Publications:
Asijit Datta. ‘Dialogue on Posthuman Life, Death and COVID-19’ (conversation between Dr Francesca Ferrando and Dr Asijit Datta) published in the Journal of Posthumanism
Asijit Datta. ‘Disappearance and Afterness: Vanishing Postself and Posthuman in Beckett and DeLillo’ published in JUES XXXII (Jadavpur University Essays and Studies)
Asijit Datta.‘DIS)ABLING BODY AND CONSCIOUSNESS: TECHNOLOGICAL AFTERNESS AND AFTER-HUMANS IN REALIVE AND UPGRADE’ in “Trabalhos em Linguística Aplicada”
Asijit Datta. ‘Impossibilities of Screening the Vanishing Minds and Selves in Samuel Beckett’s The Unnamable’ Samuel Beckett Today / Aujourd’hui, Volume 29, Special Issue: Endlessness of Ending: Samuel Beckett and Extensions of the Mind / Samuel Beckett et les extensions de l’esprit, 2017.
Areas of Interest:
Asijit Datta’s current research interests pertain to Posthumanism, Beckett Studies, Modern European Theatre, World Cinema, and Psychoanalysis.
Statement of Interest:
I think the Indian Posthuman Network initiative will be a bridge between the posthumanist theories in the West and the East.

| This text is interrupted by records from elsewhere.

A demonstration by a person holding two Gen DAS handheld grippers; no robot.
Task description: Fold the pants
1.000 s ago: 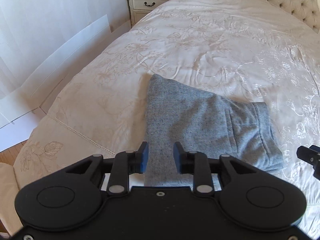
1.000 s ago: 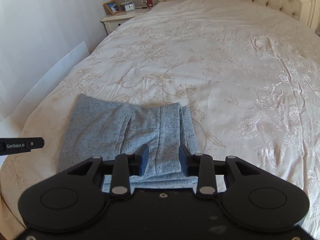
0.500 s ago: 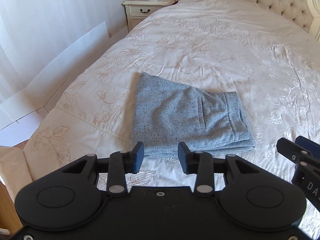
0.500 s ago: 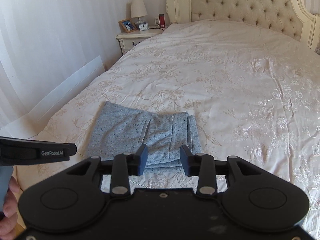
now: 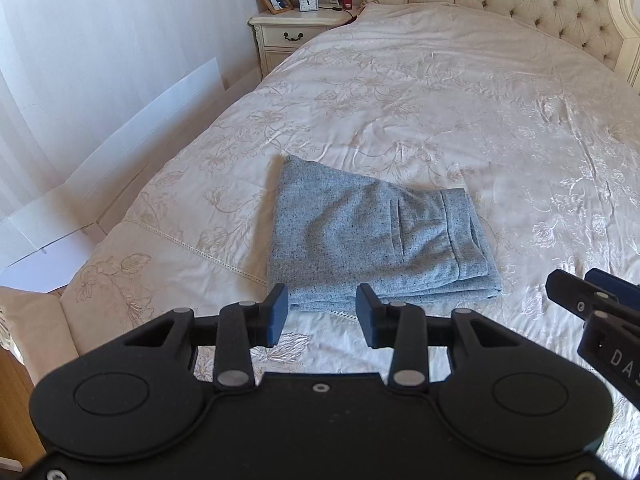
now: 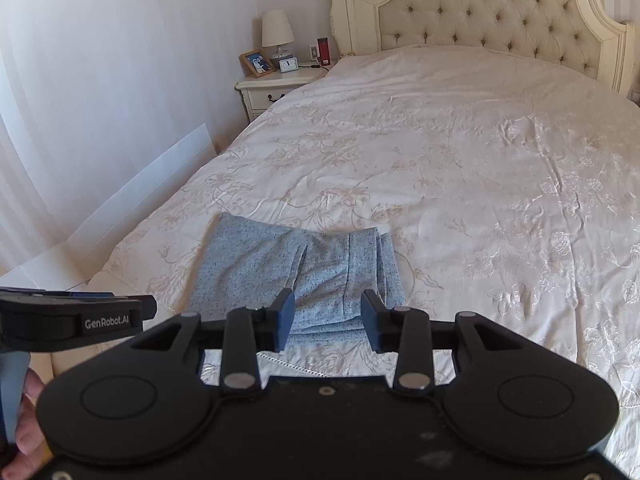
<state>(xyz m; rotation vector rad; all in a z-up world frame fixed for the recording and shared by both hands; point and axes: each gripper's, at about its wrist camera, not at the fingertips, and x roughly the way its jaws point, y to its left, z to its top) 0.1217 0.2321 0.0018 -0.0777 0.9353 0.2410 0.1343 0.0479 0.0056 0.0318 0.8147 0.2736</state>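
One flecked grey pants point(image 5: 376, 236) rectangle

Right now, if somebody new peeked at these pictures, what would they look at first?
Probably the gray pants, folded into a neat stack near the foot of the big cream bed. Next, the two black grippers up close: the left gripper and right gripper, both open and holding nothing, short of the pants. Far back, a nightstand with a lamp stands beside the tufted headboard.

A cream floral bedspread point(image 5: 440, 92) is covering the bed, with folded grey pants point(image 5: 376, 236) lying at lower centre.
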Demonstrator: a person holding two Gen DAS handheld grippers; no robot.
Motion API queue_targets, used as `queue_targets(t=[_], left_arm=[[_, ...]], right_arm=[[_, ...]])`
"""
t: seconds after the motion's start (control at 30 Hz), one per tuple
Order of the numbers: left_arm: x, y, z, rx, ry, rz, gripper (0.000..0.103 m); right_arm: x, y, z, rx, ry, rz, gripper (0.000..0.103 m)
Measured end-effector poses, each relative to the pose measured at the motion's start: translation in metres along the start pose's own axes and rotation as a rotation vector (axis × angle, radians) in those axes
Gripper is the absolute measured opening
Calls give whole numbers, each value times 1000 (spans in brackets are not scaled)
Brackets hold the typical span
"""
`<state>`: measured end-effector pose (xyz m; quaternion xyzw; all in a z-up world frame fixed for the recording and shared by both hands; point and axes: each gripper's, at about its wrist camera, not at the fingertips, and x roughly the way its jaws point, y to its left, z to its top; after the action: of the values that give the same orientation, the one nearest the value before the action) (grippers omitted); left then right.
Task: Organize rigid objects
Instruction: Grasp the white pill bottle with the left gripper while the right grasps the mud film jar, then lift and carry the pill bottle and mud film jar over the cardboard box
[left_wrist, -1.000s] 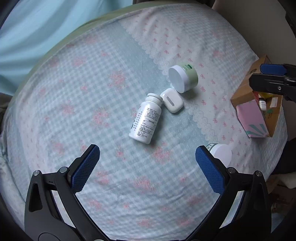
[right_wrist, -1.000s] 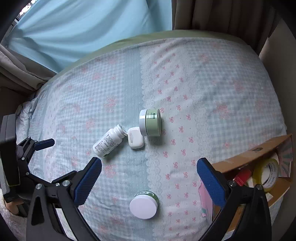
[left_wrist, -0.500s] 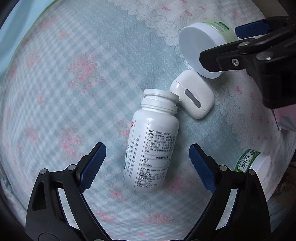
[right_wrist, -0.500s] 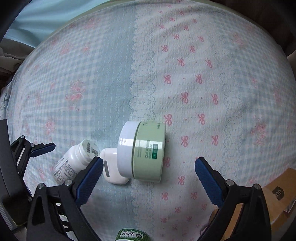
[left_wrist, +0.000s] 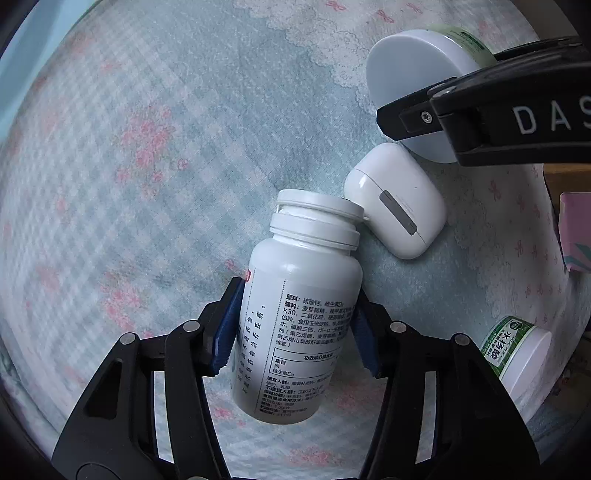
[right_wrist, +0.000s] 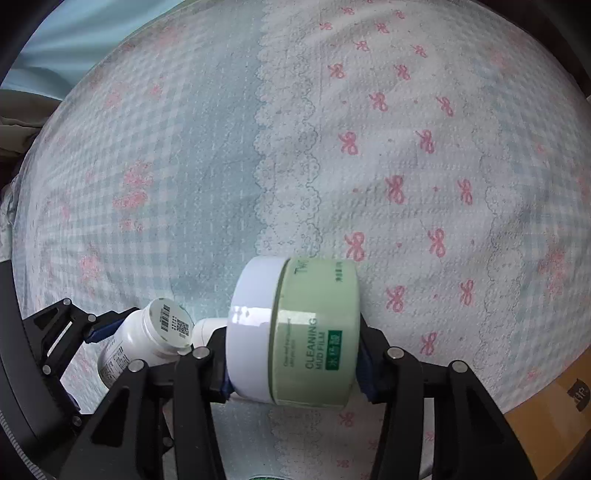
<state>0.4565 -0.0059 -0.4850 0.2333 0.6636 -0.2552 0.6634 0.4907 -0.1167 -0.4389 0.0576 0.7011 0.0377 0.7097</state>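
Note:
A white pill bottle (left_wrist: 295, 314) lies on the patterned bedspread; my left gripper (left_wrist: 293, 332) is shut on its body. It also shows in the right wrist view (right_wrist: 147, 338). A white earbud case (left_wrist: 397, 199) touches the bottle's cap. A green jar with a white lid (right_wrist: 295, 332) lies on its side; my right gripper (right_wrist: 293, 373) is shut on it. In the left wrist view the jar (left_wrist: 413, 74) sits behind the right gripper's black arm.
A small green-labelled jar with a white lid (left_wrist: 517, 354) lies at the right of the bed. A cardboard box (right_wrist: 546, 424) stands at the bed's lower right edge, with a pink carton (left_wrist: 576, 232) by it. Bedspread (right_wrist: 406, 147) stretches beyond.
Both grippers came down and closed: the left around the pill bottle, the right around the green jar. Both were open half a second ago.

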Motion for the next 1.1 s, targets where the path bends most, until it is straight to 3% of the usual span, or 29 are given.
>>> queue_targets(t=[0.3,0.63,0.8,1.1], left_arm=[[-7,-1,-4,-13,-27,-7,50],[-40,4,-29,-120,-89,-81,48],[-74,3,-43,-153,-139,-109,48],[-170,-7,-78,-167,-287,-130,48]], right_arm=[[-8,-7,5,15,-5,13,40],[-36,-16,-27,28,-60,22,40],[-68,-14,-44,47,-91,33,40],[-160,8,-81,54,-204,51,40]])
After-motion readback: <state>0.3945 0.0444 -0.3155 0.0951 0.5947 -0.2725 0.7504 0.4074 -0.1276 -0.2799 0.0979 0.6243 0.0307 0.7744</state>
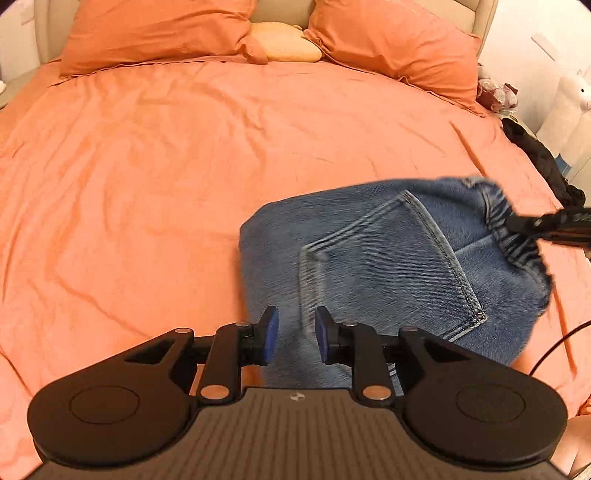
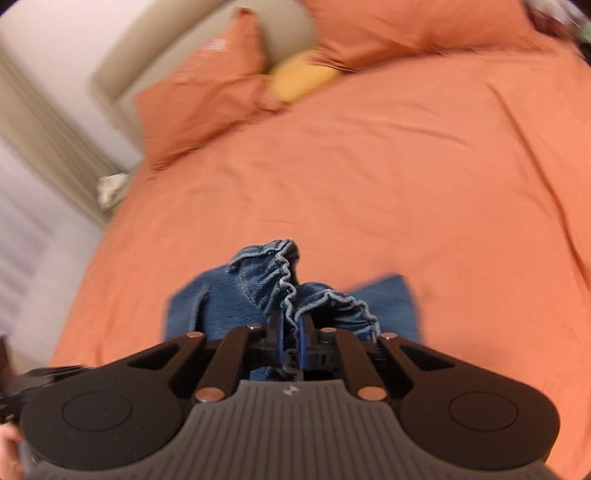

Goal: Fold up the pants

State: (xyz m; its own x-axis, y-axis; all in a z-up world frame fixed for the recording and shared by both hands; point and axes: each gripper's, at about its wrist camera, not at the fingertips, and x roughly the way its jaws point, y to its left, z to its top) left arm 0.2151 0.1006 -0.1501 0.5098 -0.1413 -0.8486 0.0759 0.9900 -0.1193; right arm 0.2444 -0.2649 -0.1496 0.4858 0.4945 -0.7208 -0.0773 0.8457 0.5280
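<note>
My pants (image 1: 373, 266), blue denim already folded into a compact bundle, lie on the orange bed (image 1: 147, 184), well short of the pillows (image 1: 159, 33) at the headboard.

On the left, my left hand-held gripper (image 1: 295, 334) hovers over the near edge of the bundle. Its blue pads stand a little apart and nothing is pinched between them, so the denim lies straight ahead and just below.

The back pocket (image 1: 388, 258) faces up, and the bundle's long axis runs from that near edge away to the right, toward the gathered waistband (image 1: 517, 240).

On the right, my right hand-held gripper (image 2: 291, 334) is pressed together on the waistband ruffle, so that hand has the cloth. I see no containers. I judge the next fold turns on carrying the waistband across the bundle toward my left hand-held gripper.
</note>
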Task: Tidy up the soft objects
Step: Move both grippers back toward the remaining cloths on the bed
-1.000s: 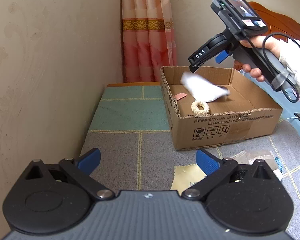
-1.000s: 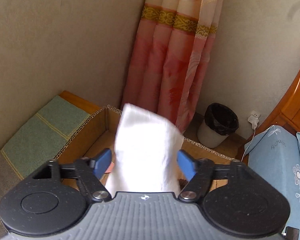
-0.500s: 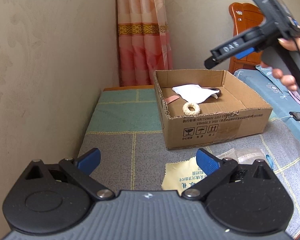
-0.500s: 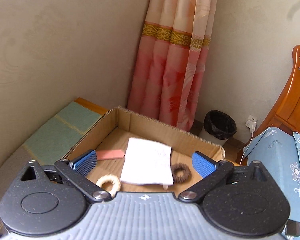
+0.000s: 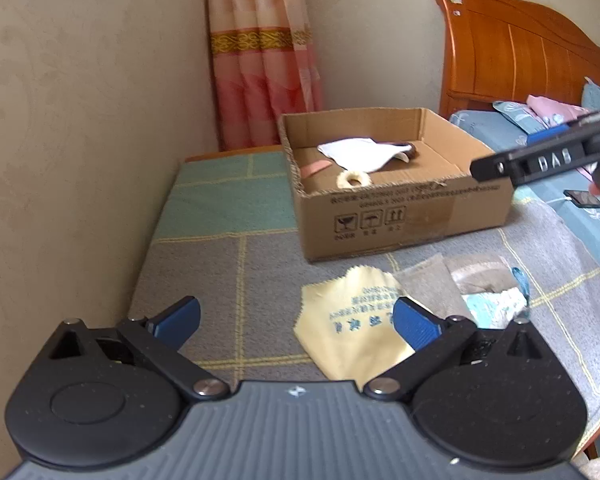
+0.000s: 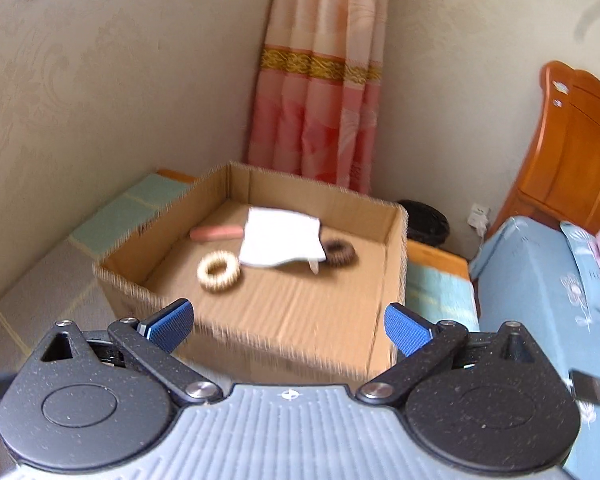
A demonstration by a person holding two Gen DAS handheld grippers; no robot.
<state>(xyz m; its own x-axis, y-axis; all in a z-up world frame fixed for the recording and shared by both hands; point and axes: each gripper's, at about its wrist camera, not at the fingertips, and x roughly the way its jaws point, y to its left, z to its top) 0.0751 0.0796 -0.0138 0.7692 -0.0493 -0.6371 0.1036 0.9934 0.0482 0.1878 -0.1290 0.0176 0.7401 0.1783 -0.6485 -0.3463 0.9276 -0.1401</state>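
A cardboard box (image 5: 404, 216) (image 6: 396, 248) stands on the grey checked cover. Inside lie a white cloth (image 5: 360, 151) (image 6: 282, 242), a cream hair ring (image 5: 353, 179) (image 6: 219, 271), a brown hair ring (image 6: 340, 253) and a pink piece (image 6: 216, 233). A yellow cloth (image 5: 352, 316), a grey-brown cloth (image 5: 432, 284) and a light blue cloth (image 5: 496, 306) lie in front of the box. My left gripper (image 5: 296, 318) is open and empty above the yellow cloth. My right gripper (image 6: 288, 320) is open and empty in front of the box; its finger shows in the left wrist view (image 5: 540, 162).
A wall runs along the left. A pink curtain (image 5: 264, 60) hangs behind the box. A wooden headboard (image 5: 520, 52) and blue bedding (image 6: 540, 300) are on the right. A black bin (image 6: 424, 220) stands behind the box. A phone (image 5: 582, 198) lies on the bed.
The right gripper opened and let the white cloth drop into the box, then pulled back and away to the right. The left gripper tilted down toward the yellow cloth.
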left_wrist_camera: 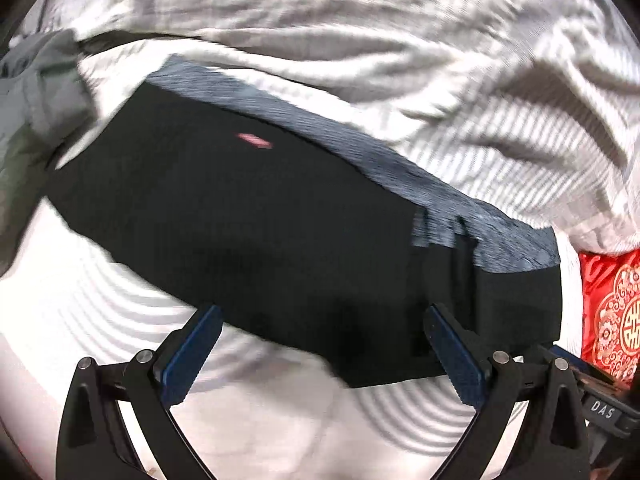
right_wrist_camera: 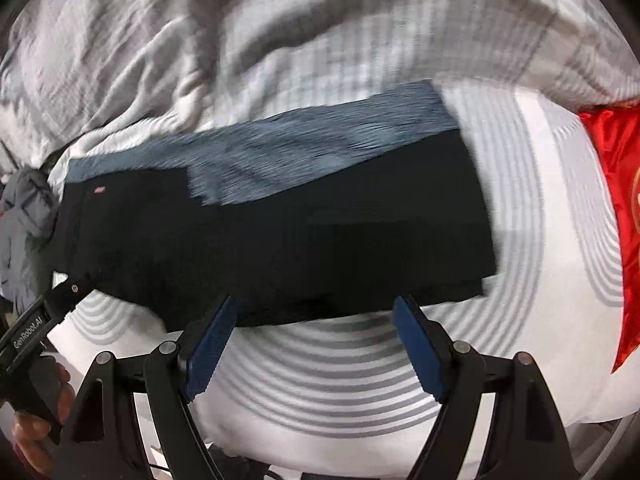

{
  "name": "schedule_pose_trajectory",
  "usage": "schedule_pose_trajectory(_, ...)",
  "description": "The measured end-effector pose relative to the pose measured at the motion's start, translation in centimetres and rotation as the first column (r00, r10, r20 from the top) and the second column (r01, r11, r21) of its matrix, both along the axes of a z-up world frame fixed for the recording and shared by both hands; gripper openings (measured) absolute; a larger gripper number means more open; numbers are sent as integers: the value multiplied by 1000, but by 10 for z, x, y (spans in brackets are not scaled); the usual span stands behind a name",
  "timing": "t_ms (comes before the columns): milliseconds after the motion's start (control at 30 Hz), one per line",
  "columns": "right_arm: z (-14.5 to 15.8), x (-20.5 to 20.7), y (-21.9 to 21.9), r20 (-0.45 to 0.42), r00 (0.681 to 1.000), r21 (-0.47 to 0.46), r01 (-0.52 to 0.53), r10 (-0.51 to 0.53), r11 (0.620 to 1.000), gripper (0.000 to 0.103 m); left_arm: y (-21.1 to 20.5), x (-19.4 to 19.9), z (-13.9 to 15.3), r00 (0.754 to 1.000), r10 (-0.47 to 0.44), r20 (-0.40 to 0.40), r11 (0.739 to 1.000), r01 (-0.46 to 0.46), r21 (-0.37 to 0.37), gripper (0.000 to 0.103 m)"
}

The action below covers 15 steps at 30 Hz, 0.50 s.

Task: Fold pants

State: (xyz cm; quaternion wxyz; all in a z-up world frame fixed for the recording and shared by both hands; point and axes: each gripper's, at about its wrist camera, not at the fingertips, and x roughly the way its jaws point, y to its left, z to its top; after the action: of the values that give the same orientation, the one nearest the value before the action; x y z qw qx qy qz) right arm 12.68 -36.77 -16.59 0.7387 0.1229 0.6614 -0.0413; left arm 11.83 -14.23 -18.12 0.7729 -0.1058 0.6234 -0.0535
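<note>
Black pants (left_wrist_camera: 280, 232) with a grey-blue band (left_wrist_camera: 360, 160) along the far edge and a small pink mark (left_wrist_camera: 254, 140) lie folded flat on a white striped bed sheet (left_wrist_camera: 120, 304). My left gripper (left_wrist_camera: 324, 312) hangs above their near edge, open, nothing between its blue pads. The same pants (right_wrist_camera: 280, 232) fill the middle of the right wrist view. My right gripper (right_wrist_camera: 316, 304) also stands open and empty over their near edge. The left gripper's black body (right_wrist_camera: 28, 340) and the hand holding it (right_wrist_camera: 44, 420) show at lower left.
A rumpled white-and-grey striped duvet (left_wrist_camera: 360, 20) lies beyond the pants. A grey garment (left_wrist_camera: 36, 92) is bunched at the left. A red embroidered cushion (left_wrist_camera: 612, 312) sits at the right, seen again as red cushion (right_wrist_camera: 616, 200). Bare sheet (right_wrist_camera: 340, 380) lies in front.
</note>
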Motion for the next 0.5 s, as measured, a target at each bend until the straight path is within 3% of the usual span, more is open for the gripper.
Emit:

Moreover, it is high time we try reading the Puranas and Vedas with the posthumanist thoughts of inclusivity and interrelationality. Through a series of online interviews with posthuman exponents like Prof Claire Colebrook, Dr Francesca Ferrando and others, I have realized the absolute necessity to challenge the widespread anthropocentric claims and the need to reimagine a world without the presence of humans. The pandemic condition should especially be relevant to open up discussions regarding unethical exchanges between human and nonhuman animals. Posthumanism and its allied forms are perhaps the only potential instruments available to us. Moreover, the pages of Indian mythology are elaborate accounts of symbiotic relationships between different kinds of organisms.